#### What needs to be done
Write the entries out in full, matching them exactly.

#### Supplied information
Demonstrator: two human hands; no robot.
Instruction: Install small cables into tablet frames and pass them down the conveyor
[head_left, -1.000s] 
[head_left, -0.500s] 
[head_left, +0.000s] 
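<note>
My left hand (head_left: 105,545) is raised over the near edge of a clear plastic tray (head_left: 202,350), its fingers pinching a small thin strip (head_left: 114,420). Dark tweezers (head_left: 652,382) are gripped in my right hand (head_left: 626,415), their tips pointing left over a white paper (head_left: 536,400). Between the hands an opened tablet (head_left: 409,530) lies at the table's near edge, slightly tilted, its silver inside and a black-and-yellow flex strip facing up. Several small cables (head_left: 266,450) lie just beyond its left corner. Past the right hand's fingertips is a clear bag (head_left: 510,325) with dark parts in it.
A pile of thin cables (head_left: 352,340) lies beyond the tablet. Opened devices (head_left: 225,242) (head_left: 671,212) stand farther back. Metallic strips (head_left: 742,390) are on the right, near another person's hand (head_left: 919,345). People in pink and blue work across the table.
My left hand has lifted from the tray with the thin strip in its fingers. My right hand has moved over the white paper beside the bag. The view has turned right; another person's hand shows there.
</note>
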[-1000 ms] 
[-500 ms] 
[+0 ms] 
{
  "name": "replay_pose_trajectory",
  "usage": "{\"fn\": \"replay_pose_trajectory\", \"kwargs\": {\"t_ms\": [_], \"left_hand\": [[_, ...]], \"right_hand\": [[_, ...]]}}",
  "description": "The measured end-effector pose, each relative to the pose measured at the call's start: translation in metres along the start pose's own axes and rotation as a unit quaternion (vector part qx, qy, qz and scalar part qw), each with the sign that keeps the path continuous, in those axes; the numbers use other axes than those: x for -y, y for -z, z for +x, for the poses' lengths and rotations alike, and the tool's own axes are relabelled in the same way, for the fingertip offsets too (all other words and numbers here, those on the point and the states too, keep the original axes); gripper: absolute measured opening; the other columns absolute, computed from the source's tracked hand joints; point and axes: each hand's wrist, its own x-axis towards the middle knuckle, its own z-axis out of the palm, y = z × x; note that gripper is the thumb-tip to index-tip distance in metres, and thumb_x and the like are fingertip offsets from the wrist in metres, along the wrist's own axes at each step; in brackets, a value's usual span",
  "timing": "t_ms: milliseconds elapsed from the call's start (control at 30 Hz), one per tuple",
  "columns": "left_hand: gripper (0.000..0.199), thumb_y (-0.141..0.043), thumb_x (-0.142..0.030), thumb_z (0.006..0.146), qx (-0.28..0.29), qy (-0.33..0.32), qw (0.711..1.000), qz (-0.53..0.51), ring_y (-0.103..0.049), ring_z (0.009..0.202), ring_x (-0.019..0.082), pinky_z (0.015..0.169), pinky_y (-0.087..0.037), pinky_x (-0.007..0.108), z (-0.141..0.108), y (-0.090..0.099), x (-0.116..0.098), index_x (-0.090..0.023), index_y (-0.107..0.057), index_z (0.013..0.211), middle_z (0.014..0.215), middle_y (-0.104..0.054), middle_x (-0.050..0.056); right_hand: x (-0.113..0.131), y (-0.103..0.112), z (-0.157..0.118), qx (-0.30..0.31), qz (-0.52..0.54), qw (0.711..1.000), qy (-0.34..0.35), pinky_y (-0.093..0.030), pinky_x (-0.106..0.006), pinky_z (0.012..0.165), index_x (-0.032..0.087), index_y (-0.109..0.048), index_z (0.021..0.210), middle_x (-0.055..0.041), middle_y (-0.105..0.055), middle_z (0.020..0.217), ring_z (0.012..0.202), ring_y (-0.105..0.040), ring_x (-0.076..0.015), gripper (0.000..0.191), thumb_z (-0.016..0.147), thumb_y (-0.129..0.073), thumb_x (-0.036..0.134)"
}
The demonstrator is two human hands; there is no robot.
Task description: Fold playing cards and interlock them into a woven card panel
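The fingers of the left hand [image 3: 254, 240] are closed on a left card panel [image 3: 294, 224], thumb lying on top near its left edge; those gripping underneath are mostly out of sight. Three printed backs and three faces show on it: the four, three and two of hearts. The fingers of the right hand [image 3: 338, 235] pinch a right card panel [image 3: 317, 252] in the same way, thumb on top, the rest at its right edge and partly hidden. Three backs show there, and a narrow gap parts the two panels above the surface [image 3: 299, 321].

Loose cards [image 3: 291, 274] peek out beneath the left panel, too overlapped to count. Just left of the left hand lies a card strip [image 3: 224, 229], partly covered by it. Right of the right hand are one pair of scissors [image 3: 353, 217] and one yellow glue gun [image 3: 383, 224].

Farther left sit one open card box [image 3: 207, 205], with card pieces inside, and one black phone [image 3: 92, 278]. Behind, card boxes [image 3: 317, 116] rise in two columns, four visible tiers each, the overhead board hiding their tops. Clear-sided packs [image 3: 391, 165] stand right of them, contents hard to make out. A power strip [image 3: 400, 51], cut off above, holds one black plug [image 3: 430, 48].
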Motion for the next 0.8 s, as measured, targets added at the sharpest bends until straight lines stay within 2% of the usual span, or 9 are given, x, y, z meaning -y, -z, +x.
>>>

#### Answer to the exercise
Demonstrator: two human hands; no robot.
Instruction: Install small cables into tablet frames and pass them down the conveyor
[head_left, -1.000s] 
[head_left, -0.500s] 
[head_left, +0.000s] 
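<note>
My left hand (head_left: 105,545) is raised over the near edge of a clear plastic tray (head_left: 202,350), its fingers pinching a small thin strip (head_left: 114,420). Dark tweezers (head_left: 652,382) are gripped in my right hand (head_left: 626,415), their tips pointing left over a white paper (head_left: 536,400). Between the hands an opened tablet (head_left: 409,530) lies at the table's near edge, slightly tilted, its silver inside and a black-and-yellow flex strip facing up. Several small cables (head_left: 266,450) lie just beyond its left corner. Past the right hand's fingertips is a clear bag (head_left: 510,325) with dark parts in it.
A pile of thin cables (head_left: 352,340) lies beyond the tablet. Opened devices (head_left: 225,242) (head_left: 671,212) stand farther back. Metallic strips (head_left: 742,390) are on the right, near another person's hand (head_left: 919,345). People in pink and blue work across the table.
My left hand has lifted from the tray with the thin strip in its fingers. My right hand has moved over the white paper beside the bag. The view has turned right; another person's hand shows there.
</note>
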[-1000 ms] 
[-500 ms] 
[+0 ms] 
{
  "name": "replay_pose_trajectory",
  "usage": "{\"fn\": \"replay_pose_trajectory\", \"kwargs\": {\"t_ms\": [_], \"left_hand\": [[_, ...]], \"right_hand\": [[_, ...]]}}",
  "description": "The measured end-effector pose, each relative to the pose measured at the call's start: translation in metres along the start pose's own axes and rotation as a unit quaternion (vector part qx, qy, qz and scalar part qw), each with the sign that keeps the path continuous, in those axes; the numbers use other axes than those: x for -y, y for -z, z for +x, for the poses' lengths and rotations alike, and the tool's own axes are relabelled in the same way, for the fingertip offsets too (all other words and numbers here, those on the point and the states too, keep the original axes); gripper: absolute measured opening; the other columns absolute, computed from the source's tracked hand joints; point and axes: each hand's wrist, its own x-axis towards the middle knuckle, its own z-axis out of the palm, y = z × x; note that gripper is the thumb-tip to index-tip distance in metres, and thumb_x and the like are fingertip offsets from the wrist in metres, along the wrist's own axes at each step; in brackets, a value's usual span",
  "timing": "t_ms: milliseconds elapsed from the call's start (control at 30 Hz), one per tuple",
  "columns": "left_hand: gripper (0.000..0.199), thumb_y (-0.141..0.043), thumb_x (-0.142..0.030), thumb_z (0.006..0.146), qx (-0.28..0.29), qy (-0.33..0.32), qw (0.711..1.000), qz (-0.53..0.51), ring_y (-0.103..0.049), ring_z (0.009..0.202), ring_x (-0.019..0.082), pinky_z (0.015..0.169), pinky_y (-0.087..0.037), pinky_x (-0.007..0.108), z (-0.141..0.108), y (-0.090..0.099), x (-0.116..0.098), index_x (-0.090..0.023), index_y (-0.107..0.057), index_z (0.013..0.211), middle_z (0.014..0.215), middle_y (-0.104..0.054), middle_x (-0.050..0.056); right_hand: x (-0.113..0.131), y (-0.103..0.112), z (-0.157..0.118), qx (-0.30..0.31), qz (-0.52..0.54), qw (0.711..1.000), qy (-0.34..0.35), pinky_y (-0.093..0.030), pinky_x (-0.106..0.006), pinky_z (0.012..0.165), index_x (-0.032..0.087), index_y (-0.109..0.048), index_z (0.021..0.210), middle_x (-0.055..0.041), middle_y (-0.105..0.055), middle_z (0.020..0.217), ring_z (0.012..0.202), ring_y (-0.105..0.040), ring_x (-0.076..0.015), gripper (0.000..0.191), thumb_z (-0.016..0.147), thumb_y (-0.129..0.073), thumb_x (-0.036..0.134)"
}
The demonstrator is two human hands; there is no robot.
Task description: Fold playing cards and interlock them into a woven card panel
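The fingers of the left hand [image 3: 254, 240] are closed on a left card panel [image 3: 294, 224], thumb lying on top near its left edge; those gripping underneath are mostly out of sight. Three printed backs and three faces show on it: the four, three and two of hearts. The fingers of the right hand [image 3: 338, 235] pinch a right card panel [image 3: 317, 252] in the same way, thumb on top, the rest at its right edge and partly hidden. Three backs show there, and a narrow gap parts the two panels above the surface [image 3: 299, 321].

Loose cards [image 3: 291, 274] peek out beneath the left panel, too overlapped to count. Just left of the left hand lies a card strip [image 3: 224, 229], partly covered by it. Right of the right hand are one pair of scissors [image 3: 353, 217] and one yellow glue gun [image 3: 383, 224].

Farther left sit one open card box [image 3: 207, 205], with card pieces inside, and one black phone [image 3: 92, 278]. Behind, card boxes [image 3: 317, 116] rise in two columns, four visible tiers each, the overhead board hiding their tops. Clear-sided packs [image 3: 391, 165] stand right of them, contents hard to make out. A power strip [image 3: 400, 51], cut off above, holds one black plug [image 3: 430, 48].
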Motion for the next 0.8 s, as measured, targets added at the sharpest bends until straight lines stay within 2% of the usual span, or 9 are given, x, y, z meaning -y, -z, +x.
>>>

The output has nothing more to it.